Album  : Paraplégique
Année  : 2012

On le sait, la bicrave est un thème très répandu dans le Rap français. Pour le meilleur et (surtout) pour le pire. Certains font l’apologie de ce mode de vie, d’autres non. C’est cette dernière voie que Niro a choisi pour son titre « Je Pense ». Ce morceau est issu de Paraplégique, son street album sorti en 2012, élément fondateur de sa fameuse trilogie résurrectionnelle , qui verra Rééducation sortir en 2013, et s’achèvera avec Miraculé, sorti en 2014. Cette trilogie a permis au rappeur de Blois de gagner un succès d’estime important auprès des auditeurs de rap français, il a même été adoubé par Kery James himself. Ce succès d’estime, il le doit principalement à sa faculté à retranscrire la réalité d’un pan de la société française. Dans « Je Pense », il est souvent question de contradictions. Son besoin de « faire du biff », qui risque de le mener en prison, est contrebalancé par sa peur de faire souffrir ses proches (ici sa sœur et sa mère). Son envie de s’en sortir peu importe les moyens (légaux ou pas), ne lui fait pas oublier qu’il n’a jamais vu quelqu’un mourir vieux dans la vente de stupéfiants. Une réalité complexe dont a pu s’extirper Niro, qui est devenu au fil du temps un rappeur qui compte en France, et qui a sorti son troisième album studio, Or Game, cette année.
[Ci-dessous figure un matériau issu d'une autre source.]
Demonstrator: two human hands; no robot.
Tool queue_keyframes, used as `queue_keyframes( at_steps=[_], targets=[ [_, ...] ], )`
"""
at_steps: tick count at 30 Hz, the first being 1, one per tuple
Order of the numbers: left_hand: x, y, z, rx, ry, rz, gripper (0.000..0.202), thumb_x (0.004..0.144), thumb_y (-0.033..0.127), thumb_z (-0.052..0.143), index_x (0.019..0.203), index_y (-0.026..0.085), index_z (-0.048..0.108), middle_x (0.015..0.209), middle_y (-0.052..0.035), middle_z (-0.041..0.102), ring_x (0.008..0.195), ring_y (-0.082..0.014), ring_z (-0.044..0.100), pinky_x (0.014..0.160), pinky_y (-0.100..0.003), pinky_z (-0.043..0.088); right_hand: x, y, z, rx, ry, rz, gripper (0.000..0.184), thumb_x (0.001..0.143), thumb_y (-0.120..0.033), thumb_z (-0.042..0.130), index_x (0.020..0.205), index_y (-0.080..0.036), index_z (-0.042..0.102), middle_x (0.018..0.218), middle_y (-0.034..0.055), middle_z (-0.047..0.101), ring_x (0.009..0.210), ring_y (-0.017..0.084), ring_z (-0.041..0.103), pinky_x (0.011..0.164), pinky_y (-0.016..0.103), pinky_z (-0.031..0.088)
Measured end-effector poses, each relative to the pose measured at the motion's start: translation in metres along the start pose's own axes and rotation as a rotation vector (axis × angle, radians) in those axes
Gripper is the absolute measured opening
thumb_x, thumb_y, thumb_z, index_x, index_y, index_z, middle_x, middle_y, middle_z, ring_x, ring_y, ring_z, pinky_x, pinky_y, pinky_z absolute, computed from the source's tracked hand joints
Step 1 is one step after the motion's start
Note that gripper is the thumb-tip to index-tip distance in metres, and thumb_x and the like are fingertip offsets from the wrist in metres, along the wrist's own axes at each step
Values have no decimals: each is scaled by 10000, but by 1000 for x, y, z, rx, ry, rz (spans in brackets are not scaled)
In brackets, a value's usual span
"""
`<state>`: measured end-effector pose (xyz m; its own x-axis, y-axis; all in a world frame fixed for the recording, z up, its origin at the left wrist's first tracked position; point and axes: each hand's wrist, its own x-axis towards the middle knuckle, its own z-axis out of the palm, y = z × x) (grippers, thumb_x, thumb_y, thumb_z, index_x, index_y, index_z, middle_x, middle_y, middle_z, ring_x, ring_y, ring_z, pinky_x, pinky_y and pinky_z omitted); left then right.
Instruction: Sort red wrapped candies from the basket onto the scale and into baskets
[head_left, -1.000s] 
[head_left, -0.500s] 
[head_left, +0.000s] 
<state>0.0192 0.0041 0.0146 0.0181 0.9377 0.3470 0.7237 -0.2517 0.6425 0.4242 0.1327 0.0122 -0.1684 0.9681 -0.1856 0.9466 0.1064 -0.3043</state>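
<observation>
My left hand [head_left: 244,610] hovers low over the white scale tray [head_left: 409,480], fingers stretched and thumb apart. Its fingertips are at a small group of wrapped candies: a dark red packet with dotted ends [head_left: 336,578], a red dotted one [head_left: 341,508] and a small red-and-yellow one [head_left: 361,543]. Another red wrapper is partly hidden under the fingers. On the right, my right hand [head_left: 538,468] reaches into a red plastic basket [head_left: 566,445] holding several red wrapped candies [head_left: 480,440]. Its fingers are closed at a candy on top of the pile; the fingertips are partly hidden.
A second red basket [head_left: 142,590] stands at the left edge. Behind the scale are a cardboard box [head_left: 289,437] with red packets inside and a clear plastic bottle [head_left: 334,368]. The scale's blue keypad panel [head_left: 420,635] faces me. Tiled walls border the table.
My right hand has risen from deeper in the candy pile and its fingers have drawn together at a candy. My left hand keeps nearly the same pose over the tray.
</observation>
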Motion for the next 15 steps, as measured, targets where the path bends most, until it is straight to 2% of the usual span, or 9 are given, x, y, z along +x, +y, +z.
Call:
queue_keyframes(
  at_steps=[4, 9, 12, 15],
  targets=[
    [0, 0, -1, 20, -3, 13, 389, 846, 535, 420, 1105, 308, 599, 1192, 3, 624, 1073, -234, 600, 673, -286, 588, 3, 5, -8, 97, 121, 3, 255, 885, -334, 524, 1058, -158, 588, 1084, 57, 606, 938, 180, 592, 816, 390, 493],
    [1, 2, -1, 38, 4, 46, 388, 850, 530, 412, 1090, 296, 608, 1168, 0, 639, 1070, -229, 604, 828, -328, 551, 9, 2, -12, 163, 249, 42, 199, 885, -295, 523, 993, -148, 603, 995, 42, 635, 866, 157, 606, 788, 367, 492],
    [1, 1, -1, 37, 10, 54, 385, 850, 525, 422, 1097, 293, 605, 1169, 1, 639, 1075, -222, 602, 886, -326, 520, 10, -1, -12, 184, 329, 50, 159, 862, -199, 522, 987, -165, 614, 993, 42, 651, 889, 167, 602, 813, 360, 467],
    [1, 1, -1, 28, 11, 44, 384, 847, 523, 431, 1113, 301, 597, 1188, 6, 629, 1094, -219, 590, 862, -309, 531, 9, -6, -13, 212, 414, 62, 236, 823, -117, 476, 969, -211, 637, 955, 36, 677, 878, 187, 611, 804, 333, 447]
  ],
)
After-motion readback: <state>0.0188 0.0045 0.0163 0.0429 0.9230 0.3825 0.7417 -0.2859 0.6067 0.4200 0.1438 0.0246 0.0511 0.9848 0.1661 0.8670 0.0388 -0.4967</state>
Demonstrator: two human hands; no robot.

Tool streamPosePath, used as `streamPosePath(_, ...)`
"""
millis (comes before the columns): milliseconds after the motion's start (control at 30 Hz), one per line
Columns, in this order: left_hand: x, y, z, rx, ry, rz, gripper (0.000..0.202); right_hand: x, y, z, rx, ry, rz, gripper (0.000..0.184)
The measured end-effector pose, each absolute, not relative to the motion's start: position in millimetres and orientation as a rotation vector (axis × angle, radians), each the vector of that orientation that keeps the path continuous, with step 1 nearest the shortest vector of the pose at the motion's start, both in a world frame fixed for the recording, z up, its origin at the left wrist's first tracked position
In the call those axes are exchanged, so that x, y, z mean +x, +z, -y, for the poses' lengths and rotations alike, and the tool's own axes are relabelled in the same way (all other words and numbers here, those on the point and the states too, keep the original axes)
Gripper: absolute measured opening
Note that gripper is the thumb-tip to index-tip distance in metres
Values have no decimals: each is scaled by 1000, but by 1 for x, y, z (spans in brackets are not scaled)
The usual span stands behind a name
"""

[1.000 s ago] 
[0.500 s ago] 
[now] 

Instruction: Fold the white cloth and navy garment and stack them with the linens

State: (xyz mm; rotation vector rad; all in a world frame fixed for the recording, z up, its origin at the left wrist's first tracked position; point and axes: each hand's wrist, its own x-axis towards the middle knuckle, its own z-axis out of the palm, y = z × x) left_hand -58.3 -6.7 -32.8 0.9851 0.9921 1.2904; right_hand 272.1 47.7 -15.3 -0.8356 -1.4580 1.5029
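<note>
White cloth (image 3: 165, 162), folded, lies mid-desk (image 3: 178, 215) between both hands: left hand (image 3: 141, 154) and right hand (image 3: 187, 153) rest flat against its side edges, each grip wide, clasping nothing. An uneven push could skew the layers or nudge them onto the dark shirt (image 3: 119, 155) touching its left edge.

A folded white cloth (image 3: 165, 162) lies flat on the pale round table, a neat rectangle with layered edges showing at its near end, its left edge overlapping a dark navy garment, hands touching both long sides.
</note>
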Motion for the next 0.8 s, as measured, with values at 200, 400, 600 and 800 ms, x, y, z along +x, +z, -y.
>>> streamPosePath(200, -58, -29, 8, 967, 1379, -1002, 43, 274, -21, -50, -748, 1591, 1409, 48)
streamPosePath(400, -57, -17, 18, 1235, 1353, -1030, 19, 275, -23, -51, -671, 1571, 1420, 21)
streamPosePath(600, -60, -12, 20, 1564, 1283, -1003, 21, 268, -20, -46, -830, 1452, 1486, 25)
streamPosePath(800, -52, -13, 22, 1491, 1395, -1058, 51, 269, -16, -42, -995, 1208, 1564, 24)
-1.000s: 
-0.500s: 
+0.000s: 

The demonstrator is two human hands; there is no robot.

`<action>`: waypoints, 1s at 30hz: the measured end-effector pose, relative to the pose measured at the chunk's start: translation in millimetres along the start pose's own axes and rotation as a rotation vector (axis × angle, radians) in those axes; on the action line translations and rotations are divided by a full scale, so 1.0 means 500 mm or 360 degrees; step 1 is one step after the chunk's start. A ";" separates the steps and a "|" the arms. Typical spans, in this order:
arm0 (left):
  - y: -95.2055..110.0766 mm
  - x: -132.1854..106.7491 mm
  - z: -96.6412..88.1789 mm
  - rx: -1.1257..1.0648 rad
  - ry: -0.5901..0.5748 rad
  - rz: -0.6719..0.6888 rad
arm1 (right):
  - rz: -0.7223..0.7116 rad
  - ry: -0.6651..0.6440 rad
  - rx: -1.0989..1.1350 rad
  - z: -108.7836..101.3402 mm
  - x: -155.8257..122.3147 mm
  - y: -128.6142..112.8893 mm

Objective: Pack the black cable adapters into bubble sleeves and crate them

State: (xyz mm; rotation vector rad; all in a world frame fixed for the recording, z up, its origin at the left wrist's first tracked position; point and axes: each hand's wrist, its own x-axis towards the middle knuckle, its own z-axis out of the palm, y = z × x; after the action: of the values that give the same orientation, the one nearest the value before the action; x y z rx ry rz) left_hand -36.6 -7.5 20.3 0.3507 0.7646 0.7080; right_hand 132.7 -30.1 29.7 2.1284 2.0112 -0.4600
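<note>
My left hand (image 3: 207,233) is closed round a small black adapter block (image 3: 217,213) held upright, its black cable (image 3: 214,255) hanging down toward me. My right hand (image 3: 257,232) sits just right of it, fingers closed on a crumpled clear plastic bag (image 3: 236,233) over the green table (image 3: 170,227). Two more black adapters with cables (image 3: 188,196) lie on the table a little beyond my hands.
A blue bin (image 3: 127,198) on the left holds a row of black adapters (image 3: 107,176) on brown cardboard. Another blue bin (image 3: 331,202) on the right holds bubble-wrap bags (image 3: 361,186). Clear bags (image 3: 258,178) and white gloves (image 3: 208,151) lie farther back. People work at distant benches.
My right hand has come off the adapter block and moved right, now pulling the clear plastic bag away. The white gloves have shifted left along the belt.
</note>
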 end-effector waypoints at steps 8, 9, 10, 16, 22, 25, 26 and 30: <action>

Nessbeal – « Ça Ira Mieux Demain »

Album  : Rois Sans Couronne
Année  : 2008

Sorti en 2006, La Mélodie Des Briques est généralement considéré comme étant le « classic » de Nessbeal. Succès d’estime incontestable malgré ses ventes relativement pauvres, il demeure un incontournable du rap français des années 2000. Mais, plus adulte, plus réfléchi dans sa construction, moins brut mais toujours muni de ce lyricisme imagé qui fait sa marque de fabrique, on considère que son second projet, Rois Sans Couronne, est au dessus rapologiquement. On aurait pu choisir le cheminement de toute une génération de banlieusards dans « Autopsie d’Une Tragédie » et son dénouement cruel, mais l’introspection présente dans « Ça Ira Mieux Demain » marque encore plus les esprits. Produit par le duo français Medeline, qui utilisent finement un sample de l’illustre « We Will Rock You », On y entend le rappeur natif de Boulogne revenir sur ses démons intérieurs. Son absence de succès malgré son talent certain, ces choix que l’on fait et qui ont une répercussion irrémédiable sur nos vies, son impuissance face à la faucheuse ou encore sa fameuse théorie de « l’oeil du mensonge », émise à travers un morceau issu de son premier projet, La Mélodie Des Briques. Aujourd’hui, 5 ans après son dernier album, on espère forcément des nouvelles d’un des emcees les plus talentueux de sa génération, après le morceau « Jeune Vétéran », paru l’année dernière.

Chance The Rapper – « Blessings 2 (Reprise) »

https://www.youtube.com/watch?v=9Bz3i7ZxMOA

Album  : Coloring Book
Année  : 2016

Pour clôturer cette sélection, on a choisi un morceau sorti il y a à peine 3 mois sur un projet qui a déjà marqué au fer rouge l’année 2016. Nous parlons bien sûr de Coloring Book. On ne sait pas si Kanye West a inventé la release sans fin, mais on sait que, s’il voulait être l’auteur de l’album Gospel Rap de l’année, Chance l’a fait. Produit par son crew The Social Experiment« Blessings 2 (Reprise) » est le morceau clôturant cette mixtape. Ici, Chancelor Bennett se remémore dans la première partie le chemin parcouru pour en arriver là, témoigne sa gratitude envers le Très Haut pour l’avoir préservé jusqu’ici, et revient sur sa relation avec son idole devenue mentor Kanye West, pour un final en apothéose. Un final où Chance se met quelque peu en retrait pour faire place à ses messagers touchés par la grâce : Anderson .Paak, Ty Dolla $ign, Bj The Chicago Kid, ou encore Donnie Trumpet, qui se chargent à cette occasion de délivrer leurs bénédictions. Merveilleux.

Evidemment, cette liste ne saurait être exhaustive. Si vous aussi, vous avez des idées de morceaux ou l’introspection est le critère numéro 1, vous pouvez les partager avec nous via les commentaires. Peace.